By Kathianne Boniello
The mayor unveiled Operation Discover, a new program that would double the number of officers assigned to apprehend people who flee after they are implicated in crimes.
The lame-duck mayor used this week's State of the City address to propose a wide variety of projects, including tacking on a sixth day of school for science, English, and reading instruction; expanding a wide variety of Police Department programs; and reforming the city Department of Buildings.
Giuliani said Craig Godineaux and John Taylor, who are charged with murdering five employees execution-style at a Wendy's fast-food restaurant in Flushing last spring, could have been apprehended under Operation Discover.
A bench warrant for Taylor's arrest was issued on a robbery charge several months before the killing.
“Go look at Craig Godineaux and look at his criminal record,” Giuliani said during a nearly two-hour speech. “If we had taken Craig Godineaux and not given him parole, maybe we would have avoided those five murders.”
Comparing himself to a composer who seeks to put a wide range of ideas into a single opera, Giuliani described his final 11-months in office as “an active, aggressive year” when the city would “try to get as many things accomplished as possible.”
On the education front, the mayor turned his proposal to abolish the city Board of Education into a running joke as he outlined several other plans to improve the city's school system. Giuliani once proposed blowing up the Board of Education headquarters at 110 Livingston St. in Brooklyn as a way to reform the agency.
Giuliani said he would seek to establish Project Science and Project English as weekend programs to help about 45,000 additional students in those subject areas.
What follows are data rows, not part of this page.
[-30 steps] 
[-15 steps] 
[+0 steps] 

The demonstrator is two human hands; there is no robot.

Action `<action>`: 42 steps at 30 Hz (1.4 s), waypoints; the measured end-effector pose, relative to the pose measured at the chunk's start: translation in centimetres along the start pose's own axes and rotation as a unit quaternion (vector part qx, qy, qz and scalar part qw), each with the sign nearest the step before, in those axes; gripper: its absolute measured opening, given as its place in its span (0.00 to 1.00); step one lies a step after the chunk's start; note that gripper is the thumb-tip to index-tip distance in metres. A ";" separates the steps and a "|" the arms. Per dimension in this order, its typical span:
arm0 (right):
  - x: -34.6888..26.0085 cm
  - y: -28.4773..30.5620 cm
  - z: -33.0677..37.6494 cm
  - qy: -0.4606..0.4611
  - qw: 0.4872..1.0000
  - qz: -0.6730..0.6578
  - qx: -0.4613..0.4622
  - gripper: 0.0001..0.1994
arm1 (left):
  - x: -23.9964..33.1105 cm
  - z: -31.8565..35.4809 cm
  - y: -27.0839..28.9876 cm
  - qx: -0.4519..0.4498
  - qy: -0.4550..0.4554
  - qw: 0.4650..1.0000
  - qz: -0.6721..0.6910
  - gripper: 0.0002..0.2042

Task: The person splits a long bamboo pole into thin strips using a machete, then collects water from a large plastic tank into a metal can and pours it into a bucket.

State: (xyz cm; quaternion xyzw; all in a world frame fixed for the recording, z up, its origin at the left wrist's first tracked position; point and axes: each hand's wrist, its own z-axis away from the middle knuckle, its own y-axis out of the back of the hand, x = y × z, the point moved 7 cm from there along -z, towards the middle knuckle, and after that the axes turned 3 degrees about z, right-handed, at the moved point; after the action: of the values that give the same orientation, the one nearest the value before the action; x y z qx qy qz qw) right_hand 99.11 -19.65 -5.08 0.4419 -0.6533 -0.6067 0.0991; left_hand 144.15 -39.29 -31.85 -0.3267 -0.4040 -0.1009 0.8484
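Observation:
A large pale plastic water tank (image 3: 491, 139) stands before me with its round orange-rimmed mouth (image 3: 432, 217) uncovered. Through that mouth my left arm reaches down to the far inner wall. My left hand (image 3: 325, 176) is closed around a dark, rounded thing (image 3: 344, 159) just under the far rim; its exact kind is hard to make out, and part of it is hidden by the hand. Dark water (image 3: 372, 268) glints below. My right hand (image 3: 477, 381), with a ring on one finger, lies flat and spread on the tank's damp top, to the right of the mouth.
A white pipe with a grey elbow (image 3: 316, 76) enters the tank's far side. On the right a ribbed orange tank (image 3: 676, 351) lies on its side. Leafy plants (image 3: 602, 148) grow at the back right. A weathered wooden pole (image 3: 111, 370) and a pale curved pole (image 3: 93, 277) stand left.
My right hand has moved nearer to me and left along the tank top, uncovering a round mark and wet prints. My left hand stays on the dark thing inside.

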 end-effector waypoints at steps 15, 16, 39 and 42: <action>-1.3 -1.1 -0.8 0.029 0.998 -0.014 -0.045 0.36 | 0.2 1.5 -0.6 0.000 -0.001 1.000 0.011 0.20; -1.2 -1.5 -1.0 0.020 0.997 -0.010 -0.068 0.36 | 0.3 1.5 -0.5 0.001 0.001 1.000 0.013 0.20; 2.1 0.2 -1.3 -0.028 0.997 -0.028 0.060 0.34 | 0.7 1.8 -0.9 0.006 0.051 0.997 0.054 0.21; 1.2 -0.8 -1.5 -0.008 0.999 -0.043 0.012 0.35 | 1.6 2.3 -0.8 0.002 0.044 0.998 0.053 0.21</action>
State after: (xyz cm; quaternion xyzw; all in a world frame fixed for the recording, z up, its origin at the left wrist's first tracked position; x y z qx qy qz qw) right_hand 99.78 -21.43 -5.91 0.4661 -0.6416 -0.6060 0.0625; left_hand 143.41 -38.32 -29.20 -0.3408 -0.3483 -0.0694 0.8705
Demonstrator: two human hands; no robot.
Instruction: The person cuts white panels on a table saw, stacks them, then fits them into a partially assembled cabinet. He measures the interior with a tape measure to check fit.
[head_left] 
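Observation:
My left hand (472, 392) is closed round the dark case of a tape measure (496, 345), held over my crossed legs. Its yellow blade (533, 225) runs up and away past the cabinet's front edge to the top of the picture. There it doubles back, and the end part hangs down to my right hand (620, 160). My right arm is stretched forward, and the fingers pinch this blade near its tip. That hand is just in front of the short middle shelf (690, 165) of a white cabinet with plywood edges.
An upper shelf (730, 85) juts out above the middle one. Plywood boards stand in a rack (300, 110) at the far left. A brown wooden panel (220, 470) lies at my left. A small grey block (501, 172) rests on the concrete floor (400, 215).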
The mayor also said he would work to expand summer school, create classroom libraries throughout the city and improve facilities and equipment in high schools.
He also announced a deal to sell 110 Livingston St. and relocate the Board of Ed to a smaller building where the mayor said it would share space with a future high school.
But it was Giuliani's extensive proposals involving the NYPD that dominated his final State of the City address.
The mayor also used the example of the Saturday arrest of Troy Brown, the suspect in the murder of two employees at a Trade Fair supermarket in Astoria last month, to renew his call for a state-of-the-art DNA analysis lab at Bellevue Hospital.
DNA evidence was collected from Brown when he was brought in for questioning in the murder case after detectives offered to change a bandage on his hand, the mayor said. Officers then kept the old bandage and culled the genetic material from it to charge Brown with the murders, he said.
“We have to continue to use DNA as a way of documenting crimes,” Giuliani said. “We have to make sure we stay ahead of the curve on this.”
City Councilman Sheldon Leffler (D-Hollis) praised Giuliani's law enforcement proposals, describing them as “meritorious.”
“I thought they were good, each and every one of them,” said Leffler, the head of the council's Public Safety committee.
Some of the mayor's other law enforcement proposals included:
* the establishment of a property crimes task force at precincts with a large number of robberies, burglaries and grand larcenies, like the 111th Police Precinct in Bayside.
* expanding the use of closed-circuit cameras in five of the city's public housing developments.
* plans to study the feasibility of adding a 311 emergency line in the city to supplement the now-overburdened 911.
* the creation of a reward system for information leading to the seizure of illegal guns.
* a survey to determine both public satisfaction with the NYPD and the department's needs.